Cooperative Institute for Research in Environmental Sciences

Estimating sensible and latent heat fluxes using the integral method from in situ aircraft measurements

Shelley L. Knuth and John J. Cassano

2014, Journal of Atmospheric and Oceanic Technology, In press

In September 2009, several Aerosonde® unmanned aerial vehicles (UAVs) were flown from McMurdo Station to Terra Nova Bay, Antarctica, with the purpose of collecting three-dimensional measurements of the atmospheric boundary layer overlying a polynya. Temperature, pressure, wind speed, and relative humidity measurements collected by the UAVs were used to calculate sensible and latent heat fluxes (SHF and LHF) during three flights. Fluxes were calculated over the depth of the boundary layer using a robust and innovative method in which only measurements of mean atmospheric state (no transfer coefficients) were used. The initial flux estimates assumed that the observations were Lagrangian. Subsequent fluxes were estimated that included modifications to incorporate adiabatic and non-Lagrangian processes, and these estimates were deemed to be the most accurate. The SHF ranged from 11 to 373 Wm-2, while the LHF ranged from 19 to 121 Wm-2. The importance of properly measuring the variables used to calculate the adiabatic and non-Lagrangian processes is discussed.

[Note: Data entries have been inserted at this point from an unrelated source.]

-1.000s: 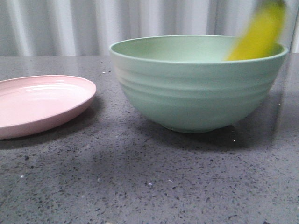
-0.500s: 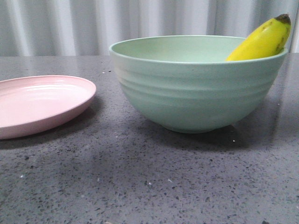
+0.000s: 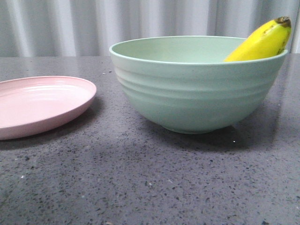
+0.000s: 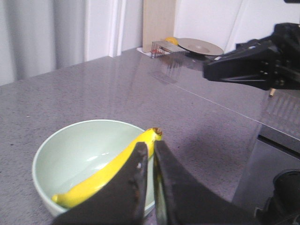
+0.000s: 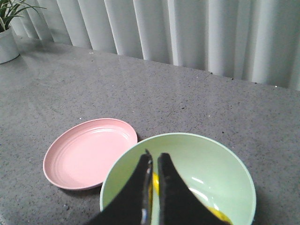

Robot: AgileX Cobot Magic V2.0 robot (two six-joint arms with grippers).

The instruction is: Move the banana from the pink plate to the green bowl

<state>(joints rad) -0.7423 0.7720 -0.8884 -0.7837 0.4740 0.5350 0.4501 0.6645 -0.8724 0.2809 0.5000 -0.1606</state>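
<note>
The yellow banana (image 3: 262, 43) lies in the green bowl (image 3: 197, 93), its dark tip leaning over the right rim. The pink plate (image 3: 37, 103) sits empty to the bowl's left. Neither gripper shows in the front view. In the left wrist view my left gripper (image 4: 151, 144) is shut and empty above the bowl (image 4: 75, 150), near the banana's (image 4: 101, 176) tip. In the right wrist view my right gripper (image 5: 154, 155) is shut and empty above the bowl (image 5: 206, 159). The banana (image 5: 218, 215) is partly hidden behind the fingers, and the plate (image 5: 89, 152) lies beside the bowl.
The grey speckled table (image 3: 140, 178) has a pleated white curtain (image 3: 70, 23) behind it. The right arm (image 4: 253, 65) hangs dark above the table in the left wrist view. A potted plant (image 5: 7, 37) stands at a far corner. A wire rack (image 4: 161, 47) and a dish (image 4: 199, 46) sit far off.
The banana was a moving blur over the bowl's right rim one second ago. It now rests still against that rim, settled slightly lower.
</note>
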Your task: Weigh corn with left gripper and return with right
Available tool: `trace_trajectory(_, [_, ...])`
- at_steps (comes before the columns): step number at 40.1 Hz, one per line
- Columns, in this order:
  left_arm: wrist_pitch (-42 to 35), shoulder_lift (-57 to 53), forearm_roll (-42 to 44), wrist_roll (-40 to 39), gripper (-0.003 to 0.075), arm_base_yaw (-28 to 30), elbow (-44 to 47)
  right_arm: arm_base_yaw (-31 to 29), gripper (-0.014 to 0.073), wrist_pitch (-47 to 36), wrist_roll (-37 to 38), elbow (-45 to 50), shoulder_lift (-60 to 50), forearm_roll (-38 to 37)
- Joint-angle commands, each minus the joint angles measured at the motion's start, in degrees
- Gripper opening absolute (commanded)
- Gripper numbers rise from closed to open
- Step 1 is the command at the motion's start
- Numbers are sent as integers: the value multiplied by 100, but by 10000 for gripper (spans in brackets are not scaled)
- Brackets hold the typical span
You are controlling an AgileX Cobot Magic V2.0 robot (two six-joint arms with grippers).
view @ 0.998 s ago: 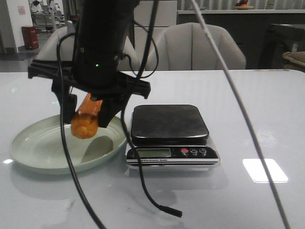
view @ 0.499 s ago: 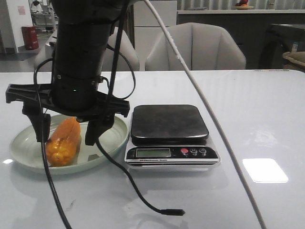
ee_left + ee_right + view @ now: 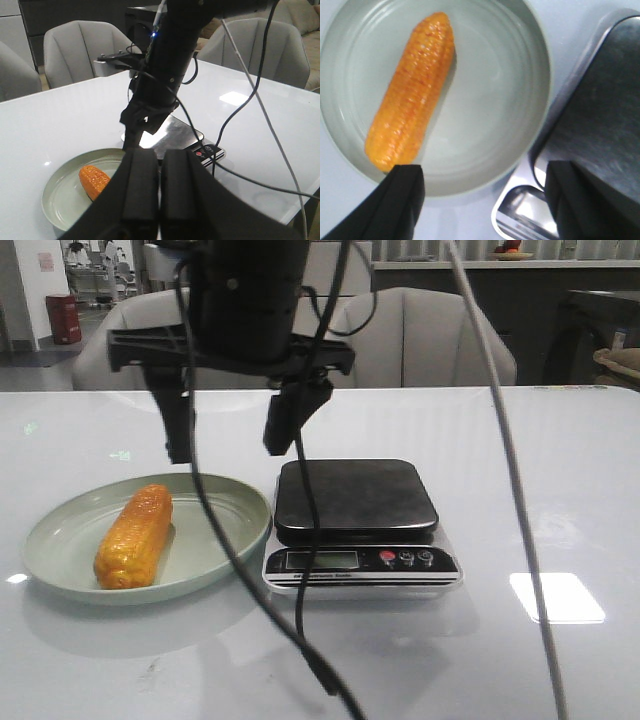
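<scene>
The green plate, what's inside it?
An orange-yellow corn cob lies alone in the round pale green plate. The open right gripper hangs above, touching nothing. The plate under the cob is covered, so anything there is unseen.

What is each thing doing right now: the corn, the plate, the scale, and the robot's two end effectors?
corn: lying on its side in the plate, nothing holding it.
plate: sitting flat on the table beside the scale, holding the corn.
scale: platform bare, display too small to read.
right end effector: open, empty, hanging above the plate and scale.
left end effector: shut, empty, away from the plate.
</scene>
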Motion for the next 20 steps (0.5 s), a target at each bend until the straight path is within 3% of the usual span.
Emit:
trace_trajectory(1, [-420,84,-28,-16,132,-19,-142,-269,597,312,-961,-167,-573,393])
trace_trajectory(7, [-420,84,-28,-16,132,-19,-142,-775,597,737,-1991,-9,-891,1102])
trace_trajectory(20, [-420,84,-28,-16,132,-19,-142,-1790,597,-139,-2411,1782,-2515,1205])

Uncertainty in the flux estimates is assessed both by varying the calculation methodology and by accounting for observational errors. The SHF proved to be most sensitive to the temperature measurements, while the LHF was most sensitive to relative humidity. All of the flux estimates are sensitive to the depth of the boundary layer over which the values are calculated. This manuscript highlights these sensitivities for future field campaigns to demonstrate the measurements most important for accurate flux estimates.